Mr. Rouch (pronounced roosh) was attending a film festival in Niger, where he first worked as a civil engineer more than 60 years ago. Reuters reported from Niamey, the Niger capital, that Mr. Rouch's wife, Jocylene Lamothe, the Niger filmmaker Moustapha Alassane and a Niger actor, Damouré Zika, were also injured in the accident.
With a movie career that stretched back more than half a century and included about 120 films, Mr. Rouch had a special place in French cinema. His best-known films, "The Mad Masters" and "I, a Black," made in the 1950's, presented not only a new ethnographic view of Africa to French audiences, but also demonstrated to new wave directors like Jean-Luc Godard what could be done with a hand-held camera.
Although he also ran the Cinémathèque Française in Paris from 1987 to 1991, Africa was always Mr. Rouch's first love. African myths and rituals were the focus of many of his documentaries, but he also occasionally turned them into fictional material for feature films.
Born in Paris into a family of scientists (his father directed the Oceanographic Museum of Monaco), he studied humanities and civil engineering. Drafted into the French Army in 1939, he avoided capture when France fell in June 1940. The next year he was sent to Niger, then a French colony, to work as an engineer.

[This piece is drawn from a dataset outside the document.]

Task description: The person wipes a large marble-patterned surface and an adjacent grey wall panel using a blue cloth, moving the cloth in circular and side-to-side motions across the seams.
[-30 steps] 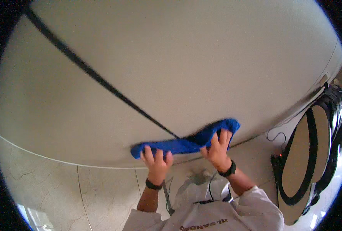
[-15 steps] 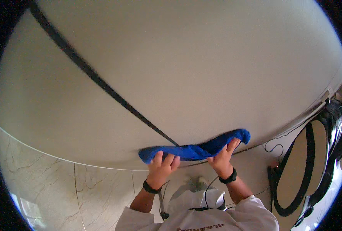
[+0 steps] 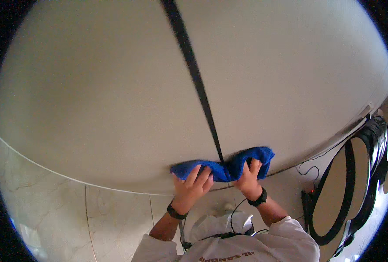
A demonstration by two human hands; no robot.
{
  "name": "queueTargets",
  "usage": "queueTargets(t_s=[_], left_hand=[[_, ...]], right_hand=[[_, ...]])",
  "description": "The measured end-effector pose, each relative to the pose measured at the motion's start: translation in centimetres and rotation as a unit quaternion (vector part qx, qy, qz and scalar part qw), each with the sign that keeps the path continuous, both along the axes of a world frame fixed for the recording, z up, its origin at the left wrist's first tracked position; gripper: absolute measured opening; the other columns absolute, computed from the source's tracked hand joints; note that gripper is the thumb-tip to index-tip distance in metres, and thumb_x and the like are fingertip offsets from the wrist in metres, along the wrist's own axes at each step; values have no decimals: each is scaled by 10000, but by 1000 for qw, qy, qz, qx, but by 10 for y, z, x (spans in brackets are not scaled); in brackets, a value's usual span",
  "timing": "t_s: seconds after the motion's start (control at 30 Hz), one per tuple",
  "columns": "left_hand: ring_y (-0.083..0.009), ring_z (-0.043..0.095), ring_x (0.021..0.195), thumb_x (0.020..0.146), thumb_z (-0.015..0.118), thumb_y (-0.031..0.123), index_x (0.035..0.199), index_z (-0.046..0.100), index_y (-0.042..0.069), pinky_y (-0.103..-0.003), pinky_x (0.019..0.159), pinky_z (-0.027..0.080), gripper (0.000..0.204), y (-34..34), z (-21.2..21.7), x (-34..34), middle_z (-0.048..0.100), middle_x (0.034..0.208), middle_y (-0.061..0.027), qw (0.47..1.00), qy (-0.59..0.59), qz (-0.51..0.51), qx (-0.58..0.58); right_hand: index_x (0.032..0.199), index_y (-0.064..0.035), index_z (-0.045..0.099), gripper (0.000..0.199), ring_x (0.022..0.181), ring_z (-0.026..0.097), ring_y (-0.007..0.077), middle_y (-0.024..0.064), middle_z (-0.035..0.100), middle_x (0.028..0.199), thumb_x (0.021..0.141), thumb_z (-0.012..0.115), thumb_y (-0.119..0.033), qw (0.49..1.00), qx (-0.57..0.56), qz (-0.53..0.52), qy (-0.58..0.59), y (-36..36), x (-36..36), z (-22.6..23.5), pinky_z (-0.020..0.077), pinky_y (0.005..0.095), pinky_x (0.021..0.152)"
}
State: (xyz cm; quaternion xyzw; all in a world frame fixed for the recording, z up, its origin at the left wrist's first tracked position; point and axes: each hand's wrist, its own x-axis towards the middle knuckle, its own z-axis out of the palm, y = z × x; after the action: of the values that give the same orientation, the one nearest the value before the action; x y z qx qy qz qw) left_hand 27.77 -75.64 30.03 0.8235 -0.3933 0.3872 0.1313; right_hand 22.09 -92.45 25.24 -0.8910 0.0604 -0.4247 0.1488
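Observation:
A folded, bunched blue cloth (image 3: 215, 171) lies against a large pale surface (image 3: 115, 113), close to its lower edge. My left hand (image 3: 191, 188) grips the left part of it, fingers bent over the fabric. On the right part, my right hand (image 3: 248, 179) holds it with the fingers pushed into a fold. Between the hands the cloth dips. A long dark strip (image 3: 198, 83) tapers down from the top to the middle of the cloth, where its end meets the fabric. I cannot tell what kind of strip it is. Both wrists wear black bands.
Veined pale floor tiles (image 3: 119, 214) lie below the surface's curved edge. At the right stands a black-rimmed object with an oval beige panel (image 3: 329, 192), beside a small red light and a thin dark cable (image 3: 309, 170).
The dark strip has swung from a steep diagonal to nearly upright, its top moving right. The cloth is bunched more tightly, its left end shifted right. My left hand has moved slightly right.

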Motion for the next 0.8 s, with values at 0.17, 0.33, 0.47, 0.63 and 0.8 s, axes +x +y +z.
queueTargets(t_s=[0.17, 0.33, 0.47, 0.63, 0.8], left_hand=[[-198, 398, 836, 625, 574, 278, 866, 565, 218, -386, 662, 335, 249, 20, -27, -5, 402, 1061, 27, 999, 29, -17, 15], [-277, 413, 859, 651, 563, 262, 935, 546, 137, -469, 754, 304, 310, 32, -7, -3, 403, 1088, -89, 995, 45, -51, 79], [-314, 387, 910, 667, 549, 262, 951, 532, 116, -503, 775, 279, 320, 30, 19, 0, 379, 1116, -124, 997, 42, -50, 43], [-270, 394, 837, 660, 536, 274, 952, 538, 154, -517, 762, 293, 315, 46, -14, 2, 403, 1083, -69, 995, 62, 7, -78], [-287, 388, 870, 674, 521, 270, 985, 519, 143, -528, 778, 280, 336, 38, -34, -6, 394, 1102, -78, 992, 117, -29, -28]], right_hand=[[947, -169, 506, 482, 883, 370, 317, 100, 410, 899, 478, 610, -218, 998, 1, 48, 27, 23, -6, -18, 260, 515, 750], [968, -156, 497, 473, 894, 347, 324, 106, 369, 936, 511, 591, -233, 999, -51, 11, 1, 28, 3, 15, 252, 530, 764], [984, -91, 482, 567, 907, 341, 334, 137, 370, 967, 447, 605, -228, 999, -25, -23, -23, 30, 2, 48, 226, 528, 817], [1122, -23, 326, 661, 1052, 215, 446, 239, 249, 1158, 529, 584, -158, 995, 63, -70, -15, 53, 1, 13, 171, 525, 876], [1091, -52, 380, 621, 1021, 258, 419, 206, 307, 1104, 524, 594, -182, 999, 28, -12, 45, 54, -5, 6, 180, 531, 871]])
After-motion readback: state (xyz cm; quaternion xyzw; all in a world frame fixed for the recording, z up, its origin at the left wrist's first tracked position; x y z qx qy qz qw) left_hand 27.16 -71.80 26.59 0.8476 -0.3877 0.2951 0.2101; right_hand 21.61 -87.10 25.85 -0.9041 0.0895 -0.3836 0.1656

During the 1940's he explored Niger, traveling down the Niger River by canoe and crossing the country on horseback. At one moment in those years he witnessed what he described as a "marvelous and horrible" funeral ceremony. "I told myself," he later recounted, "this can't be described in words, it has to be filmed." In 1947, using a borrowed camera, he made his first documentary, "In the Country of the Black Magicians."
Although much of his life's work focused on Africa, he also made documentaries and feature films about France, including "Chronicle of a Summer" (1960), with the sociologist Edgar Morin, and the 1965 film "Paris Vu Par . . . ," made with several new wave directors, including Mr. Godard, Claude Chabrol and Eric Rohmer.
While in recent years his movies went largely unnoticed by a larger public, Mr. Rouch remained prolific, making about a half dozen movies in the 1990's. Recently he campaigned publicly against plans to disperse the ethnographic works at the Musée de l'Homme to boost the collection of a new museum of primitive art, to be called the Musée du Quai Branly, created on orders of President Jacques Chirac.